I wish Amazon did more to improve their ELB offering:

1) A single ELB costs $18/mo, regardless of the number of backend hosts. This
might be OK if you're using ELB to front HTTP traffic from users, but it's
crazy expensive for internal service discovery.

If your app has 5 micro-services, that's $90/month just for having a basic
mechanism to access your ECS services.

2) ELB requires all backend hosts to expose the same port for load balancing.
You can't balance to the same EC2 instance on different ports.

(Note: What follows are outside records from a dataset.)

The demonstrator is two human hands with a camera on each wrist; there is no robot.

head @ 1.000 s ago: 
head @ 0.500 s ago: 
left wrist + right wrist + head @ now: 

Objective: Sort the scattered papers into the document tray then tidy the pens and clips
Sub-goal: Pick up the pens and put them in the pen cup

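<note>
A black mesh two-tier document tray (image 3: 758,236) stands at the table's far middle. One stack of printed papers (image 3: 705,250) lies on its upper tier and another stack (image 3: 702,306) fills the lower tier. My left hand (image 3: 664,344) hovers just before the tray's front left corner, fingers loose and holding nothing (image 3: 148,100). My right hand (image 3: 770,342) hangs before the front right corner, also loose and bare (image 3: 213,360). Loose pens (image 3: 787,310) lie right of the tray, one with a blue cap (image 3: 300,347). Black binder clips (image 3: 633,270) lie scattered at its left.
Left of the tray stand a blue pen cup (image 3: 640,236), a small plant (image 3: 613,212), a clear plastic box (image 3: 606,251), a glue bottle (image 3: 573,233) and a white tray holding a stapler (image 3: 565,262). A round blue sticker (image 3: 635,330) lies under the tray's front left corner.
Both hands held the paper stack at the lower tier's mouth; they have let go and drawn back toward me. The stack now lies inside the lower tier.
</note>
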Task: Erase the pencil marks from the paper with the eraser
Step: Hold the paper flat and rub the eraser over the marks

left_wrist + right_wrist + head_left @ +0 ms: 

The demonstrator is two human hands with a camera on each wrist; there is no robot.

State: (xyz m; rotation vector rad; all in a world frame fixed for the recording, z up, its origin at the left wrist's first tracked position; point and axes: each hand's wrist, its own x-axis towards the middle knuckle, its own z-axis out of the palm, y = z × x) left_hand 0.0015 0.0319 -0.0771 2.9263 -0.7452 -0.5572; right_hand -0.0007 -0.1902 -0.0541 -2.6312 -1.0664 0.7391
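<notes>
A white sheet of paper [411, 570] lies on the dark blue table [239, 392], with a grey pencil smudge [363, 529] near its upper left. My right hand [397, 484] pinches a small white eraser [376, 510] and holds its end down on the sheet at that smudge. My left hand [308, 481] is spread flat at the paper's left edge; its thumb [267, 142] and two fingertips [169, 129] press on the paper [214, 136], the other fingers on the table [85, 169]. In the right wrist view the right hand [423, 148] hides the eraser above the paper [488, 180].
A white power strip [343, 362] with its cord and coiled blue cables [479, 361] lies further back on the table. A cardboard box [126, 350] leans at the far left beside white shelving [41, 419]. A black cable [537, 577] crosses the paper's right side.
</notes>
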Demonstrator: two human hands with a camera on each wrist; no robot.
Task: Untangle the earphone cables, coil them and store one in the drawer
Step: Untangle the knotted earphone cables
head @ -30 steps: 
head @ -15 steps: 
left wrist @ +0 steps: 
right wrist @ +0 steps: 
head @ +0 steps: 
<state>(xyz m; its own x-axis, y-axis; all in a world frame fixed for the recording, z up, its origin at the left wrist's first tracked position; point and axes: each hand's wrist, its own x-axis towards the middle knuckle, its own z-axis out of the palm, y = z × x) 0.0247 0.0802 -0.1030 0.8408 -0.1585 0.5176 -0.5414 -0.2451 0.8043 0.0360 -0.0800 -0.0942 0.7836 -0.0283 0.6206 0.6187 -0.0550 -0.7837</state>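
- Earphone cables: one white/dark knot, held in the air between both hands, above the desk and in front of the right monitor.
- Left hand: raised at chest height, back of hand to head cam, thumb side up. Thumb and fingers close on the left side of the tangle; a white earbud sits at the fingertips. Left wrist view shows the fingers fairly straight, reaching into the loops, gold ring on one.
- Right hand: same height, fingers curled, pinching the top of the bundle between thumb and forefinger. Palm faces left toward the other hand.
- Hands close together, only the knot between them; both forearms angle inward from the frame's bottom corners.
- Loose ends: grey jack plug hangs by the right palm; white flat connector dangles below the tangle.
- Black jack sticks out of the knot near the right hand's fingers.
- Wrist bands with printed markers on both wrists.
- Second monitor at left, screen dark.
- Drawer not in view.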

3) As a consequence of (2), you can't have multiple containers on the same EC2
host behind a load balancer.

Many popular programming languages have a global interpreter lock; you usually
have to spawn multiple processes to make use of more CPU cores. People do that
with things like gunicorn inside the container or with multiple containers + a
haproxy load balancing container. It would be so much easier if ELB did all
this instead.

4) ELB doesn't support URL maps. (i.e. different sets of backend hosts for
different URL paths) The Google Cloud Platform load balancer supports this,
and it's a tremendously useful.

"""[...] without the need for “sidecar” containers or expensive code
change."""

People use "sidecar" and "ambassador" containers precisely because ELB is
lacking functionality. Improving ELB will go a long way towards making service
discovery easier on AWS.

------
dberg
Dns is not always a great solution if there are multiple A records. We wrote
about a method for doing this with iptables and consul here.

[https://tech.iheart.com/load-balancing-services-using-
consul...](https://tech.iheart.com/load-balancing-services-using-consul-and-
iptables-204cde23b072#.map38p2am)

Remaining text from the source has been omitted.